Fernando Alonso will end his World Endurance Championship adventure with Toyota Gazoo Racing after this year’s Le Mans 24 Hour race but he insists he will find other challenges to keep his insatiable appetite for racing sated.
It is no secret that Alonso has had a busy schedule since he quit F1 at the end of last year, winning the Daytona 24 Hours in January with Wayne Taylor Racing while dovetailing his World Endurance Championship (WEC) campaign with a test in a Dakar Toyota.
The Spaniard leads the WEC standings with teammates Sébastien Buemi and Kazuki Nakajima with two rounds remaining: Spa- Francorchamps this weekend and the season finale at Le Mans on 16-17 June. He will also race for McLaren at this year’s Indy 500 on 26 May.
In an interview with L’Equipe, Alonso joked, “Maybe I should go back to Formula 1 to rest a bit!”
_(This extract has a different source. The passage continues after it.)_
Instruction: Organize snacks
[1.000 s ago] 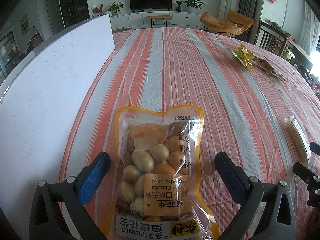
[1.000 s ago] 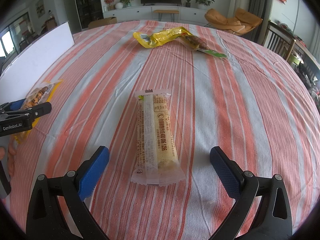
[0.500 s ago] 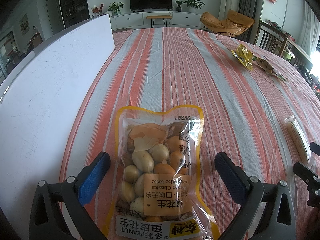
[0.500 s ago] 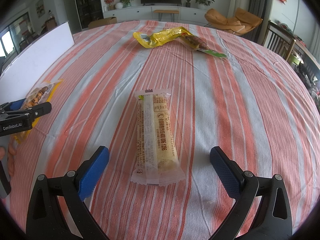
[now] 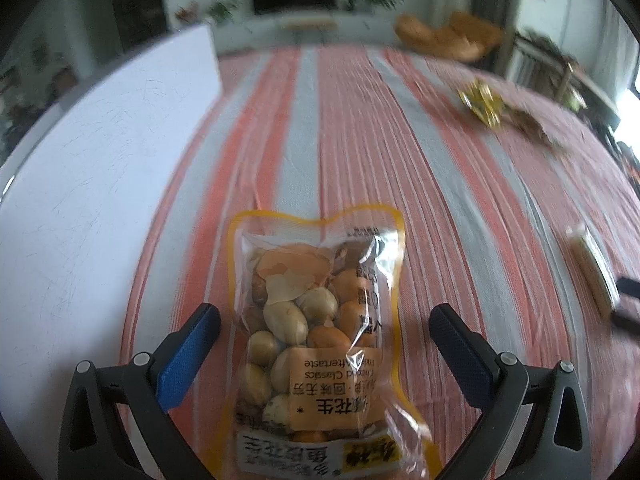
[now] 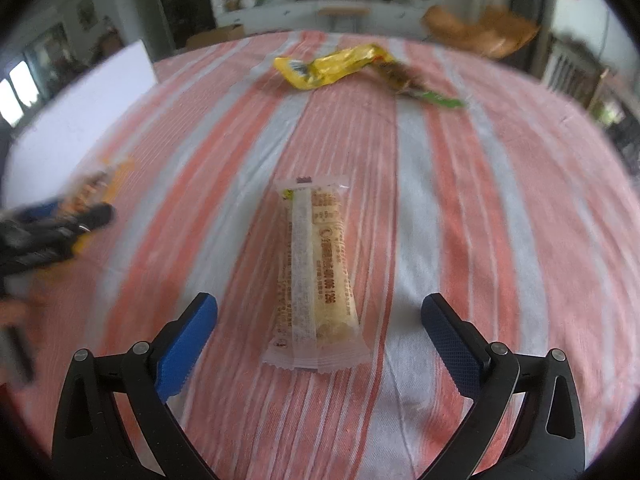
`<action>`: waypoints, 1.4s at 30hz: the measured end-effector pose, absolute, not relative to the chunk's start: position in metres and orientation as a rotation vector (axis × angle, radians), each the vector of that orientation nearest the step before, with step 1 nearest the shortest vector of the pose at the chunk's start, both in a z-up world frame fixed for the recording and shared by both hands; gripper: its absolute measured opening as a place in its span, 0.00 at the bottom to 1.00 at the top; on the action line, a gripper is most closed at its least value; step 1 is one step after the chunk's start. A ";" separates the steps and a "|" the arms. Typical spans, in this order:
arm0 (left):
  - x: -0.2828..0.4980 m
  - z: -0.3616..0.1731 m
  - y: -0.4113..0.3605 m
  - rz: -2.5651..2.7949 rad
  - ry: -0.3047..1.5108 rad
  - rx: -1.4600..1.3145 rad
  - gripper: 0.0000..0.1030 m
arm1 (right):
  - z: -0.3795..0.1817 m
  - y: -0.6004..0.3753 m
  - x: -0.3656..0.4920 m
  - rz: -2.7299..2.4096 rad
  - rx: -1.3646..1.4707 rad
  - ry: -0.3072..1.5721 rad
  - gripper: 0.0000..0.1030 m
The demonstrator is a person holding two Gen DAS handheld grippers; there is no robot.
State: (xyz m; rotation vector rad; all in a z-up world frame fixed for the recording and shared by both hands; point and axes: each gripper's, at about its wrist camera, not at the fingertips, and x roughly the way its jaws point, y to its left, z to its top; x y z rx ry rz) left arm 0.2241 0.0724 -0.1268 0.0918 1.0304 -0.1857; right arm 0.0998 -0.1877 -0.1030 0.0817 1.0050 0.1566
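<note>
peanut bag (image 5: 316, 332): clear pouch, yellow border, lies flat on the striped surface (image 5: 360, 120) near its left edge, just beside the white board (image 5: 100, 184); shelled peanuts show through the film.
peanut bag writing: upside down to the camera; "花生" and "Classics ...aftertaste" legible on the orange label, the rest blurred.
left gripper (image 5: 324, 320): fingers spread wide, one on each side of the peanut bag, neither pad touching it; holding nothing.
bar snack (image 6: 316, 280): long clear wrapper, pale bar inside, flat near the middle of the surface, lengthwise to the camera.
bar snack writing: brown print down the wrapper, digits "1296" readable near the lower end, other text too small.
right gripper (image 6: 318, 314): fingers spread wide, the near end of the bar snack between them, no contact; holding nothing.
yellow wrapper (image 6: 332, 64): crumpled, toward the far edge of the surface; print unreadable.
brown-green packet (image 6: 416, 84): just beside the yellow wrapper on its right, blurred.
</note>
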 end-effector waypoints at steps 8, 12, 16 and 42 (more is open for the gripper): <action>0.229 -0.126 0.067 -0.265 1.175 0.167 1.00 | -0.088 -0.243 0.128 0.209 0.343 1.194 0.98; 0.216 -0.118 0.066 -0.281 1.111 0.152 0.61 | -0.093 -0.200 0.136 0.282 0.230 1.221 0.95; 0.205 -0.114 0.081 -0.306 1.086 0.049 0.55 | -0.094 -0.165 0.136 0.154 0.002 1.215 0.32; 0.087 0.011 0.381 0.162 0.788 -0.355 0.84 | 0.068 0.143 0.106 0.899 0.148 0.947 0.78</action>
He then explained, “Before focusing on one car or another, I asked myself: What are my opportunities for the future? What can I have fun driving in 2020? What events are prestigious and interesting enough?”
“I will reflect on this calmly in July and decide later. [In May] I will concentrate only on the Indy 500 and my preparation for the Le Mans 24 Hours. I love my sport, cars and the idea of driving.”
“When I’m at my karting circuit, in Spain, driving a race prepared kart I concentrate to do so as well as possible. I don’t want to be beaten because I have not prepared well.”
“It seems when you get to F1 and you stay there because it satisfies a big ego… the best of the best is there and to drive anything else would be to take a step back.”
“This is a mentality that I have experienced with some engineers and journalists, those who do not see the bigger picture. I never agreed with that sentiment. [Outside of F1] I’ve discovered excellent teams, engineers and drivers.”
With the Toyota-Alonso romance set to end after Le Mans, the 37-year-old does have one wish before he parts ways with the team, “Winning the WEC this year, adding to my two F1 titles would be magical.”
Alonso was F1 World Champion in 2005 and 2006, he celebrated 97 times on Grand Prix podiums, 32 times as the winner in a career that began at the 2001 Australian Grand Prix and ended 311 grand prix races at the 2018 Abu Dhabi Grand Prix.